The United States has sought total restoration, civil penalties and permanent injunctive relief. It is hereby Ordered that a permanent injunction as to all further fill activities is granted. Insofar as restoration is concerned, the Court's Order as to restoration must be based upon a "comprehensive evaluation of the environmental factors involved and the practicalities of the situation." Weiszmann v. District Engineer, U.S. Army Corps of Engineers, 526 F.2d 1302, 1304 [6 ELR 20219] (5th Cir. 1976); U.S. v. Weisman, 489 F. Supp. 1331, 1342 at footnote 15 [10 ELR 20698] (M.D. Fla., 1980). Any consideration of restoration as a remedy must adhere to the following steps:

(1) the court must have jurisdiction over the portion of the property or activity to be directly affected by the restoration plan, and

(2) the court must conduct a hearing in which the merits, demerits, and alternatives to the restoration plan are fully developed. Once these preliminaries have been satisfied, the court may consider what restoration, if any, may be appropriate. The selected plan must: (1) confer maximum environmental benefits, (2) be achievable as a practical matter, and (3) bear an equitable relationship to the degree and kind of wrong which it is intended to remedy.

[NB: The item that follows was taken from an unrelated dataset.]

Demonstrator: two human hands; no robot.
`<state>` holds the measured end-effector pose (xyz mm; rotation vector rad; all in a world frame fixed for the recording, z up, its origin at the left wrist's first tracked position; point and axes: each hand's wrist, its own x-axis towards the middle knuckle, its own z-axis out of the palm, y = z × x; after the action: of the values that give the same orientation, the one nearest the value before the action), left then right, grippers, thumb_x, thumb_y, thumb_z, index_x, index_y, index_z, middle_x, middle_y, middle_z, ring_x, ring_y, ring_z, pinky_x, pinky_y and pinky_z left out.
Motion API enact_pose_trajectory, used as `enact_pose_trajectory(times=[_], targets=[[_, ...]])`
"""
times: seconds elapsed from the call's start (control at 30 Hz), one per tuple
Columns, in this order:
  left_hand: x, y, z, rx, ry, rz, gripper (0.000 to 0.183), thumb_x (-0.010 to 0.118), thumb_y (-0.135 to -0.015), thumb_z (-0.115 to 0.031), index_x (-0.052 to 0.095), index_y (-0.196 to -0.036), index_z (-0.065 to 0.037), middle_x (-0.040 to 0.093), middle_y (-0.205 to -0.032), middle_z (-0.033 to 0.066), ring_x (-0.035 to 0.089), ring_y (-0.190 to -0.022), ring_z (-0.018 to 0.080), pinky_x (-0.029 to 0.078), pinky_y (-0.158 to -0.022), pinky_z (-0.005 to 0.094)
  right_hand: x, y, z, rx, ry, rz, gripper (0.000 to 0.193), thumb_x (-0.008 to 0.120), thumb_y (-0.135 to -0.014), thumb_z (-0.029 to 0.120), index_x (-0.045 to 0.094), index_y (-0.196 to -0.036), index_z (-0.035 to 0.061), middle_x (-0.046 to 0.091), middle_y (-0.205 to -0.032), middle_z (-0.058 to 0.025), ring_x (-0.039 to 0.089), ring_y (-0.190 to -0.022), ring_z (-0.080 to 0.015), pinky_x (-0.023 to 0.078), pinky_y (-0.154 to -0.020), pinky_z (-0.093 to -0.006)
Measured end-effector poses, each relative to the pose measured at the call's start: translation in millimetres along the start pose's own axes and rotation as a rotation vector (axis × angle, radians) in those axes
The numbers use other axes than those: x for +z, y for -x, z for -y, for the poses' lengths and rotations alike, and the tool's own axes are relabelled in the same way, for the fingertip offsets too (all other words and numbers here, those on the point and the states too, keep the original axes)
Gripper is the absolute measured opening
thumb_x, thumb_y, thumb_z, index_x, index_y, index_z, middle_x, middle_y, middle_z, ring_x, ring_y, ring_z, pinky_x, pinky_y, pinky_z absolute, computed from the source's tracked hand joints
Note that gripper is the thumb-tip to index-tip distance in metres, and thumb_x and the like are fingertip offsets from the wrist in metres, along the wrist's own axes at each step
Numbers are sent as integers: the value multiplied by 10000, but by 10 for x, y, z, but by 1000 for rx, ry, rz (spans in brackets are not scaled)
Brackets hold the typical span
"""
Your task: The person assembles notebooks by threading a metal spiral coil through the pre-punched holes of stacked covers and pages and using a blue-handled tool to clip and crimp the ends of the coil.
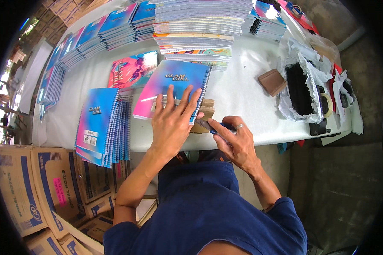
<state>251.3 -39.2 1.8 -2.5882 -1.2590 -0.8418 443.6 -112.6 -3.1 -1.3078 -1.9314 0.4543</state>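
A pink-and-blue spiral notebook [159, 83] lies tilted in front of me, its wire coil along the right edge. My left hand [173, 123] rests on the lower part of its cover, fingers spread and stretched out. In my right hand [238, 142] is a pair of pliers [205, 124] with dark blue handles. Their grey jaws are at the lower end of the coil, close to my left thumb; the exact contact is too small to make out. Brown wooden blocks [207, 108] show beside and under the notebook's right edge.
Matching notebooks stand in a fanned stack [98, 123] at the table's left front edge. A tall notebook pile [195, 27] rises behind, beside a pink patterned notebook [132, 70]. A brown block [272, 82] and paper-lined box [300, 89] sit right. Cartons [57, 187] fill the lower left.
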Motion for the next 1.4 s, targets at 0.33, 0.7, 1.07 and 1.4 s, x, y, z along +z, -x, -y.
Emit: enact_pose_trajectory(times=[0.33,0.7,1.07,1.4], targets=[[-694,-94,714,-177,284,-222,526,689,-800,-63,594,-1313,-132,598,-1328,35,583,-1155,278,427,-1004,415,-417,-605,-402,94,-119,66,289,570,-963,167,645,-1224,67,585,-872,-119,545,-753,-221,458,-702,-344],[-1566,655,1763,-343,1003,-665,792,720,-773,-486,483,-1388,-48,462,-1448,112,473,-1304,251,450,-1034,409,83,-1194,-395,-132,-141,-212,784,825,-708,105,459,-1401,75,552,-1301,-155,540,-1206,-306,423,-1025,-436],[-1480,944,2490,-725,886,-519,787,621,-903,-479,322,-1493,-54,435,-1471,152,412,-1344,297,300,-1126,426,1035,-1876,1208,-752,-248,-131,396,737,-783,43,639,-1166,26,686,-1104,-123,684,-926,-219,555,-740,-278],[-998,2160,1777,-899,334,-1101,641,299,-1045,-449,191,-1527,-40,161,-1600,131,149,-1478,273,145,-1198,415,1714,-1937,1505,-757,234,696,445,576,-900,453,645,-1169,104,620,-1199,-155,561,-1143,-295,476,-928,-447]])
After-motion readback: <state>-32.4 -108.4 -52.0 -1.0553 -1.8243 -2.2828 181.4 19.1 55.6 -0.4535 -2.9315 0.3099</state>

U.S. v. Weisman, supra, at p. 1343; see also U.S. v. Sexton Cove Estates, Inc., 526 F.2d 1203 [6 ELR 20216] (5th Cir. 1976).

The Court will thus reserve its ruling on restoration and also civil penalties in order to grant Defendants an opportunity to study the Government's restoration plan and present their objections and counter-proposals, if any, consistent with the above guidelines and Findings of Fact. A restoration hearing will be set by separate order.

DONE AND ORDERED in Chambers at Miami, Florida, this 25th day of February, 1982.

1. Section 404 establishes a program for the issuance of permits for the discharge of dredged and fill material subject to certain criteria and standards aimed at achieving the goals of the Act. Pursuant to § 404(a), the United States Army Corps of Engineers (hereinafter the "Corps") has responsibility for administering this permit program. The Corps is required to evaluate applications for such permits through the use of guidelines developed by the Environmental Protection Agency (hereinafter "EPA") in cooperation with the Secretary of the Army.